Anyway I asked him whose death he admires. If you had to go shopping, whose way of going would you buy. Surely not Christ's. Three days is too long, and hanging on a cross with needles in your limbs and a crown of thorns much to painful. Even for all the glory, which comes too late. Ramana Maharshi, a Christ-like figure in his own right, died at 70 of a tumor in his elbow. But he went through several unsuccessful surgical procedures before drawing the line at amputation. The tumor spread and Maharshi passed, peaceful and emaciated, surrounded by his loving followers. You'd think this would suit my father, but he doesn't like the idea of surgery or cancer. In a bittersweet twist blood dyscrasias are among the few types of cancer without a tumor. The bone marrow just churns out red cells without itself getting enlarged. So he gets his cake (no surgery), he just can't eat it. Which is fine. He's watching his weight. But don't go calling what he has cancer, no sir. I tell him: Dad, cancer is defined as a mutation in the DNA which causes unregulated cell proliferation occurring autonomously and exceeding the body's physiological requirements. You condition qualifies. I don't go to the dentist asking them to fix the hole in my tooth. A cavity is a cavity. Cancer is cancer. Death is . . . you get it.
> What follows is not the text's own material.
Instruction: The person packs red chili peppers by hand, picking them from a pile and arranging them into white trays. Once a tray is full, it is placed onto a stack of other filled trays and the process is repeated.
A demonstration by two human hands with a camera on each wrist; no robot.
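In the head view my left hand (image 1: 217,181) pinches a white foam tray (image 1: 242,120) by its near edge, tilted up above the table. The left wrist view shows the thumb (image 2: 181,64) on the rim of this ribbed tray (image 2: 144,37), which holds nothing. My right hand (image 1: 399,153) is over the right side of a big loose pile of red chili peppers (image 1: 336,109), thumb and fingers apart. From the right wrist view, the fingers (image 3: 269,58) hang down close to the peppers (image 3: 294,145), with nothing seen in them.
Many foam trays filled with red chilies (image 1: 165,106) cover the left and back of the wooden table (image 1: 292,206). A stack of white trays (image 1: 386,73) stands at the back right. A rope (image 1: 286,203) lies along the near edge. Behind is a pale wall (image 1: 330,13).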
Why think about death anyway? The cosmic joke is that you spend time staving off the common killers (heart attack, stroke, cancer) only to be hit by a car, which nobody thinks will happen to them, even though motor vehicle crashes are a leading cause of death in America. Or like former child star Patty Duke, whose son Mackenzie I went to grade school with, you die of a ruptured intestine. Or like the comedian Gary Shandling are struck by a massive heart attack right as you are calling 911. Or like Elvis you die on the toilet while trying to squeeze one out. Better yet, like my aunt's second husband, Yorn, you nod off after a huge Thanksgiving dinner with family and friends, and never wake up. Which dad says might not be that bad. It definitely beats wearing Depends.